0
votes

I am working on my artificial intelligence problem and I am following the instructions from this example:

Matlab Deep Learning Example

There, they use a support vector machine to classify:

classifier = fitcecoc(trainingFeatures, trainingLabels, ...
    'Learners', 'Linear', 'Coding', 'onevsall', 'ObservationsIn', 'columns');

I Tried this example with my own data set and It has an acurracy of 89.5% it works pretty well, But now I would like to try with my own SVM with my own settings instead of the default settings.

I read in the documentation that fitcecoc uses a SVM with a Linear Kernel by default, now I would like to try different kernels for instance Gaussian and Polynomial.

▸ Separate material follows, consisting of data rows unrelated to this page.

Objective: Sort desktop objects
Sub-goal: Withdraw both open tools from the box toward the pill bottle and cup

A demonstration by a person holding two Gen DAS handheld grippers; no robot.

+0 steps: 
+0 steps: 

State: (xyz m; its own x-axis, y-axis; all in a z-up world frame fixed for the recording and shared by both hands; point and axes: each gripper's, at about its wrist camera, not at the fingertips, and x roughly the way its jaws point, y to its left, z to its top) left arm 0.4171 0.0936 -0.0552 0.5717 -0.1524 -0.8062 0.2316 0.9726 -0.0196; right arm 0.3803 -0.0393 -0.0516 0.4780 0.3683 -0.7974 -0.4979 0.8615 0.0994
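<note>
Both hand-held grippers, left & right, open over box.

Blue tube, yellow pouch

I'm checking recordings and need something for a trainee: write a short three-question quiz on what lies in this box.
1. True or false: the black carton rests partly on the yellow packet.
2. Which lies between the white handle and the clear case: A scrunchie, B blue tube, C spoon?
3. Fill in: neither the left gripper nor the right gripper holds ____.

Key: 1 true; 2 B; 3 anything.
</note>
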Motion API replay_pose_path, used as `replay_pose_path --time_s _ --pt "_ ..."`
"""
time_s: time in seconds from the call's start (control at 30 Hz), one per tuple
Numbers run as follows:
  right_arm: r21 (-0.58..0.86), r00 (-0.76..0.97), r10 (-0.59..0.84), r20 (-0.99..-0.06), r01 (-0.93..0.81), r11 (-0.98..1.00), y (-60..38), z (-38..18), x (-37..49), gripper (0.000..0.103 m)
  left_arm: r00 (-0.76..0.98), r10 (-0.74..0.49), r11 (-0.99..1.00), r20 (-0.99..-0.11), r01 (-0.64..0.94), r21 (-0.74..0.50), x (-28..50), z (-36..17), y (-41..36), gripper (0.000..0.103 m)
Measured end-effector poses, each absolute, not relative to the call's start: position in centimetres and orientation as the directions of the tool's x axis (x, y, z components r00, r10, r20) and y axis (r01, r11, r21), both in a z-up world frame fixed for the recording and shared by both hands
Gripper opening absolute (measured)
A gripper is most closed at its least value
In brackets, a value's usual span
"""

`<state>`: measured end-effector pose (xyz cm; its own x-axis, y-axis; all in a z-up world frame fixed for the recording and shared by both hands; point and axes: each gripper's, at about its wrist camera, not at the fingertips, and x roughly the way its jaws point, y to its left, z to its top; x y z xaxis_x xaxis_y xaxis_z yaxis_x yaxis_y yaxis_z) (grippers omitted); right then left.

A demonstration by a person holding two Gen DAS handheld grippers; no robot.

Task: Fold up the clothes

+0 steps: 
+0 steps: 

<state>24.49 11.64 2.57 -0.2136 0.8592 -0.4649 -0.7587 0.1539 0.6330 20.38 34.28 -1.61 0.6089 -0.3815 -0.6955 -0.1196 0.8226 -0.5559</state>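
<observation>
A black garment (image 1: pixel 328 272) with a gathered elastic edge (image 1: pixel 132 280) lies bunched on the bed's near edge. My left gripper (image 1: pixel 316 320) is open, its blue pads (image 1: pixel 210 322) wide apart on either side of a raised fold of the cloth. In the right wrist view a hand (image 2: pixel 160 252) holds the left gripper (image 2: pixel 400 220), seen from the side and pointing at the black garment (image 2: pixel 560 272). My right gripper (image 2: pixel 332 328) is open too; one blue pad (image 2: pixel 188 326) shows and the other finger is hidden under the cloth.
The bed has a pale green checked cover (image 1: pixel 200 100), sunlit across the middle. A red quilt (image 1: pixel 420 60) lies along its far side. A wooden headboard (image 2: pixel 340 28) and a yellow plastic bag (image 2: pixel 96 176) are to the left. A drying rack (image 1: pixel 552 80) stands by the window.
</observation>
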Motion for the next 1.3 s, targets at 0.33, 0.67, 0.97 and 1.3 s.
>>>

I know for the Machine learning course of coursera that SVM have a parameter ( Andrew NG refers to it as C) and also each kernel has it own parameter. Also I found info about the kernels parameters in this Mathworks URL:

Kernel paramters...

According to that link....

  • Gaussian kernel has its parameter SIGMA
  • And Polynomial Kernel has its paramter P which is the order of the polynomial func

So I wrote Down this code:

Oursvm = templateSVM('KernelFunction','polynomial');
classifier = fitcecoc(trainingFeatures, trainingLabels,'Learners',...
    Oursvm,'Coding', 'onevsall', 'ObservationsIn', 'columns');

Now, I would like to change the P parameter, In the Template SVM Doumentation I found that I can set it like this:

Oursvm = templateSVM('KernelFunction','polynomial','PolynomialOrder',9);

Template SVM

The default value is 3, but no matter which number I use for PolynomialOrder , the accurracy is always the same 3.2258 for p = 1 Or p = 2 or even p = 9

Isn't it weird?

  • What am I missing?

  • Also How can I set the SIGMA parameter for the gaussian kernel? because training with the default configuration the acurracy is very Low, And in the SVM template documentation they dont specify how to set this parameter clearly.

  • How can I set the C parameter of my SVM?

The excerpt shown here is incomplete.